Highlight Trail – 14 km – 6 hours
We have only just made up the name for this hike, but it pretty much captures the essence of it. This hike does indeed pass by the busier highlights of Petra. However, we’ve tried to take a few more “back door” routes. In addition, we got up before dawn to be the first to enter Petra and avoid the crowds.
Walk through the Siq and you will find yourself in front of the world famous ‘Treasury‘. Even if you’ve seen it a hundred times in photos, it really is something special! At six in the morning, there are hardly any tourists. But there are dozens of ‘guides’, local Bedouins who offer camel rides or take you to a viewpoint for a fee.
However, you can also reach one of the viewpoints on your own (and for free) via a longer but more scenic hike. We recommend this only for the adventurous, as it’s not an easy trail. To get there, you must first pass the ‘Treasury’. Four hundred meters further on, on the left, you’ll find a sign pointing to the ‘High Place of Sacrifice‘. This will lead you up some stairs and along an ascending path. If you download the map below and follow the exact route, you should be able to reach the viewpoint, though it may require some scrambling. If this sounds challenging, it’s better to join a guided tour.
After the viewpoint, our hike continues to the High Place of Sacrifice, several lesser known temples and tombs. Besides the monuments themselves, the panoramas are truly breathtaking. From the elevated viewpoint, you get a sweeping view of the entire site, and the thousands of other visitors below seem like a bustling ant colony!
You will eventually descend to the Great Temple and a colonnaded street. Continue on to the Royal Tombs and the Theatre. This way you won’t miss any of the highlights! Once again, you will have to walk through the Siq to get back to Wadi Musa.
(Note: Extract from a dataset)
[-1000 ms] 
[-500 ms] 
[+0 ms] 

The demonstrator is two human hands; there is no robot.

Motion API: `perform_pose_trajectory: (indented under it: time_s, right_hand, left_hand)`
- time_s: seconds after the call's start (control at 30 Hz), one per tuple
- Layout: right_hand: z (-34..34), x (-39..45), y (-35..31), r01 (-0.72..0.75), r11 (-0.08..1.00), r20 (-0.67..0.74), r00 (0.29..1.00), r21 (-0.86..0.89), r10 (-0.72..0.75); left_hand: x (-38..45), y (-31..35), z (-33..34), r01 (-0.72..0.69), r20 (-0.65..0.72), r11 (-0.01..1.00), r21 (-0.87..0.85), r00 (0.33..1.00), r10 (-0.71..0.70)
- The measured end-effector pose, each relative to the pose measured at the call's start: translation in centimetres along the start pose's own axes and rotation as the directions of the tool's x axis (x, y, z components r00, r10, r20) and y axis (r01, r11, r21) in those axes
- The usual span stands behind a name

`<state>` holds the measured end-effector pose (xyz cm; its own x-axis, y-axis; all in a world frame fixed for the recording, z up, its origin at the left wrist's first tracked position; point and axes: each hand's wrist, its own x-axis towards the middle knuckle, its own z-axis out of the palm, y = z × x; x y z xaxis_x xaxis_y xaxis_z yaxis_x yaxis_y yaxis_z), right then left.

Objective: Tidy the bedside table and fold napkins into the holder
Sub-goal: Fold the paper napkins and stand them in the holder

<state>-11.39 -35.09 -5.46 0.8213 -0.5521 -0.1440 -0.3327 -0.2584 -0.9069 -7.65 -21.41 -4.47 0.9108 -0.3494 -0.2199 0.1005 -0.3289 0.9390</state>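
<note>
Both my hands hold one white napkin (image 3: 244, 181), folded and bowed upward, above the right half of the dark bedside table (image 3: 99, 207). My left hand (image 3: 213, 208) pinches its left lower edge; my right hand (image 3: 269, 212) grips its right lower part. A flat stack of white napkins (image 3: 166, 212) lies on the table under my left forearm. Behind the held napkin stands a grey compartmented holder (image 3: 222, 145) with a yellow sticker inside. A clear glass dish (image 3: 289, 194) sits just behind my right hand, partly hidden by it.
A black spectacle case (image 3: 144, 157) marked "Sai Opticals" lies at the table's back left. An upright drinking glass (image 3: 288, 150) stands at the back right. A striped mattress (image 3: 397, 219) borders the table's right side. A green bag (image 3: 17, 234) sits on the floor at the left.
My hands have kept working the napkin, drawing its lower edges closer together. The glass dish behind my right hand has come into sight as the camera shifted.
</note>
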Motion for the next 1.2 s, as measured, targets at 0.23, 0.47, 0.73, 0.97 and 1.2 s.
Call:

Staying in Wadi Musa / Petra
As mentioned above, Wadi Musa, the town near the visitor center, is full of tourist amenities. There are many hotels for all budgets. We discovered the delightful Nonna Aisha B&B, a small gem. It’s located in a house with a cozy living room and spacious kitchen. There’s also a pleasant outdoor area where you can relax after an exhilarating visit to Petra. The B&B is run by an Italian expatriate with the motto “La mia casa è la tua casa” (My house is your house). In short: you grab what you need!
Spacious, cozy house with ample rooms and a (shared) luxurious bathroom. Very friendly host. Just a 3-minute drive from Petra.
Comfortable, modern rooms. Lovely roof terrace with beautiful view. Within walking distance of Petra (but on a very steep hill). Delicious breakfast.